H. Strik & L. Boves (1991b)
Proceedings EUROSPEECH 91, Genova, Vol. 3, pp. 1145-1148.
ABSTRACT
The behaviour of the voice source characteristics in connected speech was
studied. Voice source parameters were obtained by automatic inverse filtering,
followed by automatic fitting of the LF-model to the data. Consistent relations
between voice source parameters and prosody were observed.
Keywords: inverse filtering; LF-model; voice source
1. INTRODUCTION
Many present day text-to-speech systems produce speech that is intelligible,
but doesn't sound natural. This lack of naturalness is at least in part
due to the absence of voice source control rules. Numerous different voice
source models have been proposed, some of them could be very useful for
speech synthesis. But if a sophisticated voice source model is used, then
one has to be able to control the parameters of the voice source. Therefore
there is a need for data on the behaviour of the voice source, or more specifically
of the behaviour of those characteristics of the source that can be mapped
onto the model parameters. These data can be used to extract rules for the
model parameters, and these rules can then be used in synthesis.
To extract rules a large amount of data is required. Both inverse filtering
of the speech, and fitting a model to the inverse filter results could be
done by hand. However, the disadvantages are that this is time consuming,
subjective and therefore probably not reproducible. Therefore a procedure
is developed to calculate (semi-)automatically the voice parameters.
Most research on voice source characteristics has dealt with sustained vowels,
produced in different ways. For sustained vowels, recorded with a high SNR,
automatic extraction of the voice parameters is possible. But from these
data obtained from isolated speech segments it is difficult to formulate
rules for whole utterances. Therefore our aim is to study the behaviour
of the voice source in connected, preferably spontaneous speech. And apart
from the vowels we also want to extract source parameters for voiced consonants,
V/UV and UV/V transitions. Research on these topics is now in progress.
In this article some results are presented. Special attention is given to
the relation between voice source dynamics and prosody.
2. METHOD AND MATERIAL
2.1. SPEECH MATERIAL
To study voice source characteristics data were obtained for four male subjects.
For all subjects recordings were made of the speech signal, electroglottogram
(EGG), subglottal (Psub) and oral (Por) pressure, long volume, and activity
of some laryngeal muscles (mostly crycothyroid, vocalis, and sternohyoid).
For the current article only the data of one male subject were used. Near
the end of a recording session he was asked to produce an utterance spontaneously.
He then repeated this utterance 29 times.
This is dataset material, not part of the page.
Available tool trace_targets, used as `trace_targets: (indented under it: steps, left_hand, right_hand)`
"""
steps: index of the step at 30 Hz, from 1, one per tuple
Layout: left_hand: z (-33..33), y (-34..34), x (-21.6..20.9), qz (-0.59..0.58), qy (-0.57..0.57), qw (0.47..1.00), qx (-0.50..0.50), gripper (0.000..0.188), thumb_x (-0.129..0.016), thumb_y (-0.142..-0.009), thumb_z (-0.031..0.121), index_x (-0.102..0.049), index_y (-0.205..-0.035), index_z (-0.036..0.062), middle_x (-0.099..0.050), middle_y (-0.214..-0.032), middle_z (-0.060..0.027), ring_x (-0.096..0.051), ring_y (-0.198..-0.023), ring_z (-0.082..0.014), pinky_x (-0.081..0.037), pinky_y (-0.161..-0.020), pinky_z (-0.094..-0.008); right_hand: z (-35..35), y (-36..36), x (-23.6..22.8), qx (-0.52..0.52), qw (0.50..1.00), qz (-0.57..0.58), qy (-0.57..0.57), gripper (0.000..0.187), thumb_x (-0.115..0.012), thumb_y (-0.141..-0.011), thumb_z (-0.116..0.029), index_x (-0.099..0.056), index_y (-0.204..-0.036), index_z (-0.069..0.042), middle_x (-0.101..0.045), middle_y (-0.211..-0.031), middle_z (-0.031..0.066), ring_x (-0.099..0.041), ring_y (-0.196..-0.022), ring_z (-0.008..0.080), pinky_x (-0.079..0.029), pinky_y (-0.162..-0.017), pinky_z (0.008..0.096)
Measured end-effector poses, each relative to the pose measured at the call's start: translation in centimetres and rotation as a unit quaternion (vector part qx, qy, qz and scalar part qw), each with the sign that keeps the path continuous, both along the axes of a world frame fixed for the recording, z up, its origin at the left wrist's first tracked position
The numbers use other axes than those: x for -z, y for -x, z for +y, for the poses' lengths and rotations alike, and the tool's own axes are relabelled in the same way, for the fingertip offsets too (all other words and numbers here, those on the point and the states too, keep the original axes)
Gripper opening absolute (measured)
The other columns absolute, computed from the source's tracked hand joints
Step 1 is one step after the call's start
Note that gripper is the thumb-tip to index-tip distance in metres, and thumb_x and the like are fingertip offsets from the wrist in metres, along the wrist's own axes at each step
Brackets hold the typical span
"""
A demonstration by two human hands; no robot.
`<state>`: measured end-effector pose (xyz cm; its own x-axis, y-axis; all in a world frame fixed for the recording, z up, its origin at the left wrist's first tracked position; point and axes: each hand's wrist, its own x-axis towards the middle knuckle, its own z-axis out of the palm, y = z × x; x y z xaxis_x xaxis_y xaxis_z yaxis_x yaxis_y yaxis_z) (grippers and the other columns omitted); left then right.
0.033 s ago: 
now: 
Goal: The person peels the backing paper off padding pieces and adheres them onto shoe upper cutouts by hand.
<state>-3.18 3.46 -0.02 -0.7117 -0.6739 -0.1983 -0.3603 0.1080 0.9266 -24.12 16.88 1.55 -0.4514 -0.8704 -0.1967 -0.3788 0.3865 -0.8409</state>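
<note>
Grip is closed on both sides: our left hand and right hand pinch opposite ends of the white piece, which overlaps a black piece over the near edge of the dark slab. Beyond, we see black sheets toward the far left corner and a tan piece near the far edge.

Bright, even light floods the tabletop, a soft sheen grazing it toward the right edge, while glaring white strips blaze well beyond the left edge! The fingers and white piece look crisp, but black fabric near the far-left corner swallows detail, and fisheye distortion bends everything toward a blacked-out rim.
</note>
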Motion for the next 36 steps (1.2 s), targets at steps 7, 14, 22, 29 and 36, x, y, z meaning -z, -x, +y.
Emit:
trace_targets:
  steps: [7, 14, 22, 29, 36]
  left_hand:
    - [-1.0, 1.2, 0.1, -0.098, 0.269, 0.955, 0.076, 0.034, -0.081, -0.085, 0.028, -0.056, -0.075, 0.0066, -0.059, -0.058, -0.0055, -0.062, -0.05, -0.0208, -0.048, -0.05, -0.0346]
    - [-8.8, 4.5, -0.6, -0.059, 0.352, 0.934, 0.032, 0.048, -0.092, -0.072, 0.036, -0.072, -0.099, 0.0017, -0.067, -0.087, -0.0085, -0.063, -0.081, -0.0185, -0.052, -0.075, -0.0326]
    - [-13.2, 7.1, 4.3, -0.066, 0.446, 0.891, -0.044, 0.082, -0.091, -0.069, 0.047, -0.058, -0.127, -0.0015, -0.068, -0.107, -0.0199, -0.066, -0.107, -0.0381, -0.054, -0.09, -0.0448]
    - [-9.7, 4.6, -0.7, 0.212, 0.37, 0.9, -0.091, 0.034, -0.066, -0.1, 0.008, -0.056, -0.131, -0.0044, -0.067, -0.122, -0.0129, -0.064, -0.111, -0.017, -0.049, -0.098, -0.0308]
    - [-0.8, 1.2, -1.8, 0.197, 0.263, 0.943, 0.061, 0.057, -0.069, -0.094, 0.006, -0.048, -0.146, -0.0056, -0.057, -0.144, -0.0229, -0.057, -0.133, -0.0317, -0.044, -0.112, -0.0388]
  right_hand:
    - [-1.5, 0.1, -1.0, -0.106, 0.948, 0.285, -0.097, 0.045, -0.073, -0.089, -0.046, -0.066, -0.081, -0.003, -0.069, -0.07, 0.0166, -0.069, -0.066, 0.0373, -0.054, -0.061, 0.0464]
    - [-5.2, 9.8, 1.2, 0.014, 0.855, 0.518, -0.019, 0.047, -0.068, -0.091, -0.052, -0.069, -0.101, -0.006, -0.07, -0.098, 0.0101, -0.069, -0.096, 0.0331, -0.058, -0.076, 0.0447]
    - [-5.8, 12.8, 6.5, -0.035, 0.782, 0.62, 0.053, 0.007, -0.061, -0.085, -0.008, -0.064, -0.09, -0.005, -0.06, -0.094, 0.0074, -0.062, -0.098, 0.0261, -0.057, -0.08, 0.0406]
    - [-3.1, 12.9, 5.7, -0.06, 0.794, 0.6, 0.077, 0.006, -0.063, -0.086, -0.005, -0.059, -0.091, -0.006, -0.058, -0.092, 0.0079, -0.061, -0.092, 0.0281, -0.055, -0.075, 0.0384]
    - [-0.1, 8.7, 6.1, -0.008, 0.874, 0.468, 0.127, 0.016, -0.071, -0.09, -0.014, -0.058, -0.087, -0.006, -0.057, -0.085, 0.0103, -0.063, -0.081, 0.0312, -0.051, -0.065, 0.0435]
The experiment is described in
more detail in Strik and Boves (in press). Inverse filter results were obtained
for two of the 30 utterances.
2.2. INVERSE FILTERING
The speech signals were transduced by a condensor microphone (B&K 4134)
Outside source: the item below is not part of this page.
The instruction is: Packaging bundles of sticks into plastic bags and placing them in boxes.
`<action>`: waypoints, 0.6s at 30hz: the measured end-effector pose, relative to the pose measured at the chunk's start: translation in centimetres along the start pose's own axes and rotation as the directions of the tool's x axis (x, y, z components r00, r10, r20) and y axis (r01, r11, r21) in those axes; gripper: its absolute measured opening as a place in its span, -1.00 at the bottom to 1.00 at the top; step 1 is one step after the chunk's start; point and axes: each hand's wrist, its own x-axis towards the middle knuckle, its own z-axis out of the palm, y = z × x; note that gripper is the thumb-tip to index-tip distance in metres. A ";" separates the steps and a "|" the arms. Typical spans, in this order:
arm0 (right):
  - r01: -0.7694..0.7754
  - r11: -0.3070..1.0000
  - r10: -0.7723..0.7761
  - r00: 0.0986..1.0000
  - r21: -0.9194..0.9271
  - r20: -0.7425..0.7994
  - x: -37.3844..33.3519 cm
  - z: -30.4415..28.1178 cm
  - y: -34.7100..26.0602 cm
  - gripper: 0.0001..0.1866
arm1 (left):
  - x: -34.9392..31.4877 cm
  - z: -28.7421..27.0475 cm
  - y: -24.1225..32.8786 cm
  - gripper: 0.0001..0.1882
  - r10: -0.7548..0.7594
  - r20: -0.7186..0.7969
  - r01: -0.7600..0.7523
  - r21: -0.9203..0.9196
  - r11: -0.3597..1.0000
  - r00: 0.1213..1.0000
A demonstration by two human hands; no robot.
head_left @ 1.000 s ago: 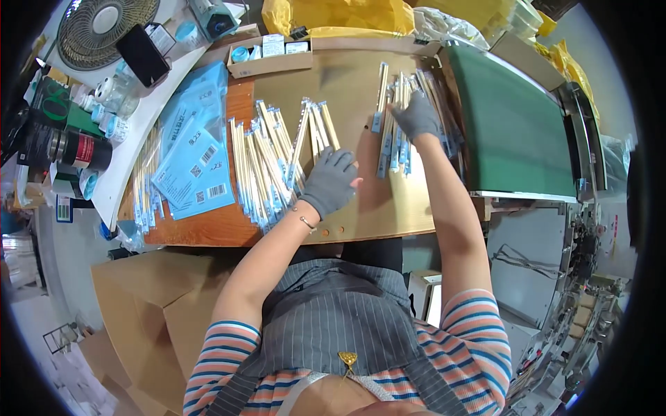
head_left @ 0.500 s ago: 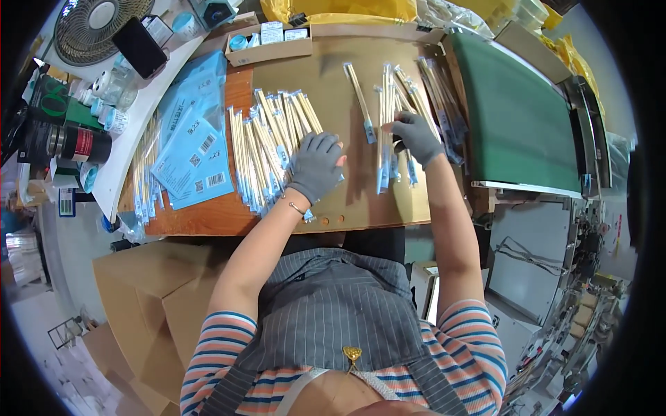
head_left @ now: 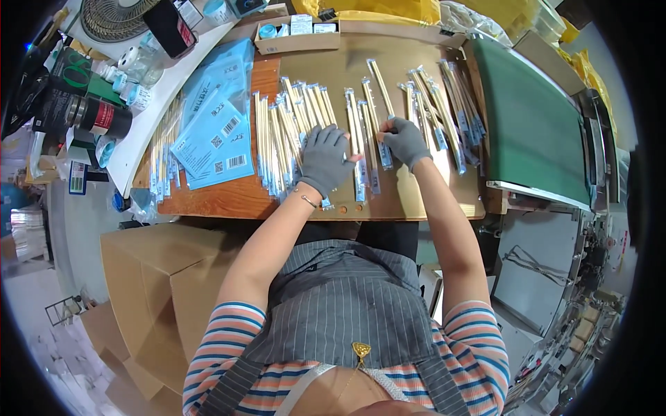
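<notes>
Wrapped pairs of chopsticks in clear sleeves with blue ends lie across the brown board. My left hand [head_left: 326, 158], in a grey glove, rests palm down at the right edge of a dense pile of wrapped chopsticks [head_left: 272, 142]. Its fingers are stretched out, and its thumb reaches toward a few separate packets [head_left: 355, 139]. My right hand [head_left: 406, 142], also gloved, has its fingers bent and pinched at a wrapped pair of chopsticks [head_left: 370, 104] in the middle. Another packet [head_left: 379, 83] lies just beyond those fingertips. To the right is a looser group of packets [head_left: 437, 111].
Blue printed bags [head_left: 215, 142] lie on the left, over more wrapped sticks [head_left: 161, 159]. A cardboard tray [head_left: 298, 43] of small boxes stands at the back. A green-topped surface [head_left: 541, 121] borders the right. A white shelf [head_left: 156, 104] holds a fan, phone and jars.
My right hand has moved left from the right-hand group toward the middle. Several packets now lie between my hands. The whole view has shifted slightly, while my left hand stays by the pile.
</notes>
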 end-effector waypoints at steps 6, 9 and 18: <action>0.060 0.909 -0.167 0.959 -0.412 -0.229 -0.1 -1.0 -1.9 -0.76 | 0.2 -0.2 0.3 -0.50 -0.006 0.019 0.006 -0.004 1.000 1.000; 0.007 0.794 -0.225 0.933 -0.608 -0.282 1.2 -1.2 -1.1 -0.77 | 0.4 -0.1 0.7 -0.48 -0.008 0.071 0.007 0.018 1.000 0.997; 0.120 0.887 -0.216 0.961 -0.445 -0.170 -2.3 -1.8 -3.4 -0.48 | 2.4 0.3 1.8 -0.61 0.173 -0.069 -0.183 -0.175 0.968 0.983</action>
placed about 10 cm in front of the mouth, and amplified by a measuring amplifier
(B&K 2607), using the built-in 22.5 Hz high-pass filter to suppress low
frequency vibrations. The digitized speech signal was processed with a phase
correction filter in order to undo the phase distortion caused by the analog
high-pass filter in the microphone amplifier. Closed glottis interval covariance
LPC was used to estimate the parameters of the inverse filter. In Veth,
Cranen, Strik & Boves (1990) it was shown that this technique is as powerful
as more sophisticated techniques, like robust ARMA analysis. The moment
of glottal closure was determined from the EGG. Inverse filtering yields
an estimate of the differentiated glottal volume flow (dUg/dt); integration
gives the flow signal (Ug).
2.3. EXTRACTION OF VOICE SOURCE PARAMETERS
Voice source parameters were obtained by fitting a voice source model to
the data. The so called LF-model was used, because it seems useful for synthesis,
and because it has already been studied in great detail. A description of
the parameters of the LF-model is given in Fant, Liljencrants, and Lin (1985).
The maximum in Ug (U0) is reached at time Tp, the minimum in dUg/dt (Ee)
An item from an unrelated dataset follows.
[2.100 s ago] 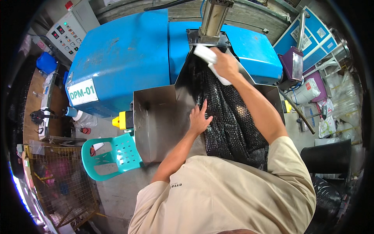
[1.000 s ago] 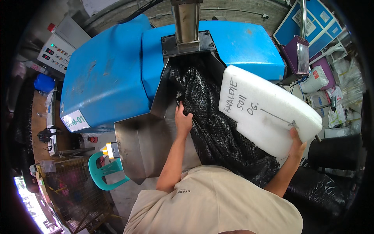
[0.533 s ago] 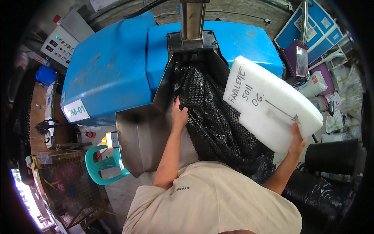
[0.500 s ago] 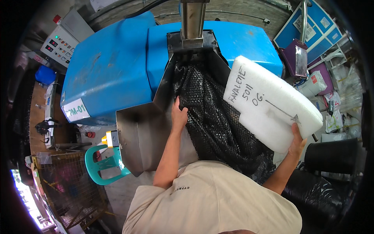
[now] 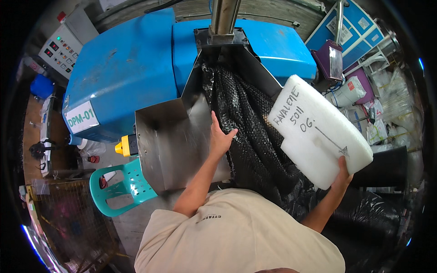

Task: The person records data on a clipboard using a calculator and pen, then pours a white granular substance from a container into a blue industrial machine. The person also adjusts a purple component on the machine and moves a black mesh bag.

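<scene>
A long sheet of black bubble wrap (image 5: 255,123) trails from the mouth of a metal feed chute (image 5: 170,145) down toward my body on the right. My left hand (image 5: 221,139) rests at its left edge, thumb spread away from the stretched fingers, gripping nothing. My right hand (image 5: 341,176) grips the lower right end of a thick white foam slab (image 5: 314,141) with handwriting and an arrow drawn on it. The slab is tilted over the wrap's right side, and my fingers are hidden beneath it.
Behind the chute stands a large blue machine (image 5: 123,68) with a metal column (image 5: 224,20). A control panel (image 5: 59,52) is at far left, a green plastic chair (image 5: 122,184) at near left. A yellow-and-black device (image 5: 126,145) sits beside the chute. Black plastic (image 5: 364,218) lies at right.
My left hand has slid a little right and down along the wrap, its thumb now spread wider. The foam slab stays in my right hand and sits slightly lower. The whole view has shifted.
</scene>
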Motion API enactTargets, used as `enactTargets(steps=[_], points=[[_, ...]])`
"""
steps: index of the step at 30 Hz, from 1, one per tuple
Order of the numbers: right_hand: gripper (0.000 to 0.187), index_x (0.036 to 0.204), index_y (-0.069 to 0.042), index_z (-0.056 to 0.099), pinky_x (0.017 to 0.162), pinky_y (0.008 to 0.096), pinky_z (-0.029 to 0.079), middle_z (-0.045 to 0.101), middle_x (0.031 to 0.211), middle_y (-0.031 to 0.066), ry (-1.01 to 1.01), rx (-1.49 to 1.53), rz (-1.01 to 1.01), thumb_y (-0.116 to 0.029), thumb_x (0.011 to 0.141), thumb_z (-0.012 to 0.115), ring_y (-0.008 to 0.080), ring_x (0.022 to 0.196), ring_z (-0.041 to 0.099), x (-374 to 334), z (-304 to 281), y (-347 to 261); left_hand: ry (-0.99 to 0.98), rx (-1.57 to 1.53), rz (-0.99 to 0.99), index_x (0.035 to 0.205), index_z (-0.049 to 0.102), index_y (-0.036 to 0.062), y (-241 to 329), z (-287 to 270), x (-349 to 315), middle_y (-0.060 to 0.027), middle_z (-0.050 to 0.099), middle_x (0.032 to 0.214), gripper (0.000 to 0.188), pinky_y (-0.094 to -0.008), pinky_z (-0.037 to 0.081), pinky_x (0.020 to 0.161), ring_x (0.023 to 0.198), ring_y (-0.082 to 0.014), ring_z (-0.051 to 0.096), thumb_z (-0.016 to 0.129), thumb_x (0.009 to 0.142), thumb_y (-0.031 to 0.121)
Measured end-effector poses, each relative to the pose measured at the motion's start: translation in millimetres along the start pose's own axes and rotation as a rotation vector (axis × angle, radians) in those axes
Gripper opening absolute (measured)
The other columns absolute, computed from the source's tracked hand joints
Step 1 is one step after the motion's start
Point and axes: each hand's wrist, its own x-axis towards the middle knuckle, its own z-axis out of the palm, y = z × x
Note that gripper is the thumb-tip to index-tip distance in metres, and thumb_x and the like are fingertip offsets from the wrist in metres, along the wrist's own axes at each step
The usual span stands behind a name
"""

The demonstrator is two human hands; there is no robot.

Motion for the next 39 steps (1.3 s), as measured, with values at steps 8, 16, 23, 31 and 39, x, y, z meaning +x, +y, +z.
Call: enactTargets(steps=[8, 16, 23, 31, 39], points=[[0.072, 0.152, 0.007, 0.053, 0.112, 0.0435, 0.050, 0.065, 0.142, 0.0179, 0.016, 0.051, 0.019, -0.012, 0.090, 0.086, 0.0307, 0.128, 0.064, -48.2, -32.9, -22.6, -0.019, 0.094, 0.096, 0.173, -0.012, 0.0117, -33.1, 26.9, -23.1, -0.0320, 0.037, 0.163, 0.134, -0.0541, 0.036, 0.124, 0.148, -0.0482, 0.041, 0.088, 0.085, 0.023], [0.074, 0.153, 0.006, 0.053, 0.113, 0.0432, 0.050, 0.064, 0.144, 0.0176, 0.021, 0.106, 0.004, -0.013, 0.090, 0.087, 0.0306, 0.129, 0.063, -50.3, -57.1, -26.8, -0.044, 0.040, -0.025, 0.172, -0.009, 0.0009, -17.2, 40.9, -49.4, -0.0355, 0.031, 0.168, 0.135, -0.0512, 0.030, 0.129, 0.155, -0.0486, 0.035, 0.090, 0.082, 0.020], [0.074, 0.155, 0.006, 0.050, 0.114, 0.0441, 0.049, 0.062, 0.147, 0.0189, 0.045, 0.128, 0.023, -0.013, 0.092, 0.085, 0.0308, 0.132, 0.062, -61.9, -110.6, -20.1, -0.007, 0.064, -0.118, 0.169, -0.008, -0.0064, -23.4, 53.3, -79.6, -0.0370, 0.025, 0.171, 0.133, -0.0455, 0.027, 0.131, 0.159, -0.0461, 0.030, 0.089, 0.083, 0.022], [0.069, 0.154, 0.008, 0.050, 0.112, 0.0447, 0.051, 0.062, 0.148, 0.0203, 0.060, 0.227, 0.079, -0.016, 0.098, 0.082, 0.0317, 0.131, 0.063, -77.5, -156.0, -16.5, 0.039, 0.125, -0.045, 0.172, -0.005, 0.0002, -54.5, 65.9, -124.1, -0.0340, 0.024, 0.173, 0.127, -0.0488, 0.028, 0.131, 0.158, -0.0468, 0.032, 0.085, 0.086, 0.024], [0.067, 0.149, 0.007, 0.056, 0.114, 0.0420, 0.048, 0.066, 0.143, 0.0160, 0.027, 0.263, 0.201, -0.013, 0.093, 0.086, 0.0291, 0.130, 0.063, -88.3, -151.6, 24.4, 0.027, 0.152, -0.017, 0.173, 0.002, 0.0007, -61.2, 60.0, -174.6, -0.0307, 0.035, 0.169, 0.121, -0.0475, 0.034, 0.128, 0.154, -0.0430, 0.041, 0.086, 0.086, 0.017]])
at time Te, and Ta is defined by the tangent of dUg/dt at the beginning
of the return phase. U0 and Ee were not calibrated, and are given in arbritrary
units. Tn is the length of the interval between Tp and Te, and it is related
to the skewing of Ug. Ta is a measure of the degree of adduction and is
related to the spectral tilt (see e.g. Fant and Lin, 1988).
For automatic fitting of a model to the signals, use was made of a special
software package (details are given in Jansen, 1990). The fit is done pitch
synchronously. The periods are defined by the minima in dUg, because these
time points can be located most easily. Automatic fitting seems possible,
although for the return phase it is difficult to obtain reliable, stable
parameters (see Jansen, 1990).
2.4. AVERAGING THE RESULTS
For inverse filtering some analysis parameters must be defined. The most
important are the length and exact position of the analysis window, and
the order of the analysis. Generally, there seems to be no combination of
these parameters that is optimal for each individual pitch period in an
utterance. Using an order of 12 worked satisfactorily for almost all voiced
frames.
Therefore, the following strategy was adopted. For each utterance inverse
filtering was done with a number of different analysis windows. For the
current article inverse filtering was done using all 15 different combinations
of 5 window lengths and 3 window shifts. In addition, inverse filtering
was done for closed glottis intervals (of variable length) that were derived
automatically from the EGG. Voice source parameters were extracted for all
16 resulting inverse filter signals, by fitting the LF-model to the data.
For each pitch period median values were calculated. The median values were
used for further analysis.
3. RESULTS
Reasonable inverse filter results were obtained automatically for the vowels;
the voiced consonants, and especially the first and last periods of a voiced
segment gave more difficulties. In general it was observed that the lower
Ptr, the more difficult it is to obtain reliable inverse filter results.
For all data the parameters obtained for the return phase (Ta) were less
stable than those of the exponential growing sine wave.
Rapid changes in the voice source parameters were observed at the beginning
and end of voiced intervals. Because there were also differences between
voice onset and offset, these data were analyzed seperately (see section
3.2). The data of the final vowel are presented in section 3.3. All remaining
data fall into the category called steady phonation. These data are treated
first (see section 3.1.) and serve as a reference against which the other
data are compared.
3.1. STEADY PHONATION
During the course of all 30 utterances there was a gradual decline in Psub,
Ptr, IL, and F0; while for the individual voiced segments Psub was almost
constant and Por covaried with Ptr, IL, and F0. A large covariance between
Ptr, IL, and F0 was found for all data (Strik and Boves, in press).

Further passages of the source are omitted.